7 Hong Kong & Shenzhen Bi-City Biennale of Urbanism/Architecture (Central Police Station Compound, Hong Kong) More notable for context than content, this architecture exhibition unfolded across twenty-seven buildings of a former prison located on more than three acres of prime real estate on Hollywood Road. The site, which embodies a distinctly colonial conflation of policing, jurisprudence, and punishment any Foucauldian would appreciate, is being transformed into an arts zone by the nonprofit arm of the Hong Kong Jockey Club. The renewal plan, commissioned from Herzog & de Meuron, features a bamboolike crystal tower, which has already drawn local residents into the streets in protest.

8 Sankeien Garden, Yokohama Triennale 2008 The off-site venue has become something of a curatorial one-liner in recent grand shows—think of the Schloss Wilhelmshöhe at last year’s Documenta, or the Uijae Museum of Korean Art at this year’s Gwangju Biennale. In the Yokohama show, the Sankeien Garden rewarded viewers not only with a walk in the park but with a few lyrical pieces—among them Nakaya Fujiko’s misty waterfall, and Tino Sehgal’s dancer pair kissing their way around the floor of a historic thatched house.

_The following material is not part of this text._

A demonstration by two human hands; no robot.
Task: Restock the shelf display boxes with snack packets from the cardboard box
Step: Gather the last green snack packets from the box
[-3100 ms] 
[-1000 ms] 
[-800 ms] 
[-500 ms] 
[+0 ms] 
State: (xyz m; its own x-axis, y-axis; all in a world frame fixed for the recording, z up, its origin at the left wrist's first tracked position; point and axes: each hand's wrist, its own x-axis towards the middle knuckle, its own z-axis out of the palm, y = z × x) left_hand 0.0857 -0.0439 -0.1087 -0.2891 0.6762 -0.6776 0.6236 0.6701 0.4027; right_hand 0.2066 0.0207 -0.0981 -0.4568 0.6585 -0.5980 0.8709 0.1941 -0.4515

9 Zhao Zhao, “Daquangou” (China Art Archives and Warehouse)Beijing’s debut of the year comes from one of Ai Weiwei’s aforementioned studio assistants. Having used his travels with Ai to make sculptures and photographic triptychs steeped in the practice of vandalizing earlier artworks, Zhao here showed, for instance, part of a basalt column from Joseph Beuys’s 7000 Eichen (7000 Oaks), 1982–87, project ground into a Buddhist rosary, and a piece of Anselm Kiefer’s Volkszählung (Census), 1991, molded into euro coins. For another chilling series, Zhao photographed himself carrying a wooden likeness of a childhood friend up a snowy peak near Ürümqi, in northwest China, where that friend met an early death last year.

10 Shopping Gallery, 50 Moganshan Lu, Shanghai Since opening in July, this tiny space—whose Chinese name is a joking homage to market-opener Deng Xiaoping—has served as an ironic ploy to raise capital to support various independent art projects and websites, selling unstretched student canvases at bargain-basement prices. An exhibition in September was billed as a three-man show of Wu Shanzhuan, Wang Xingwei, and Liao Guohe, but actually included no work by either Wu or Wang, whose significantly bigger names were included to attract visitors. The show was publicized using the same kitschy miniature helium balloons used to mark the opening of new malls and condo developments in provincial cities.

A writer and curator, Philip Tinari is a contributing editor of Artforum and editor of U-Turn, a serialized journal of the history of contemporary Chinese art. This year he organized the exhibitions “Delirious Beijing” for PKM Gallery in Beijing and “Cylwxz” for Esther Schipper in Berlin.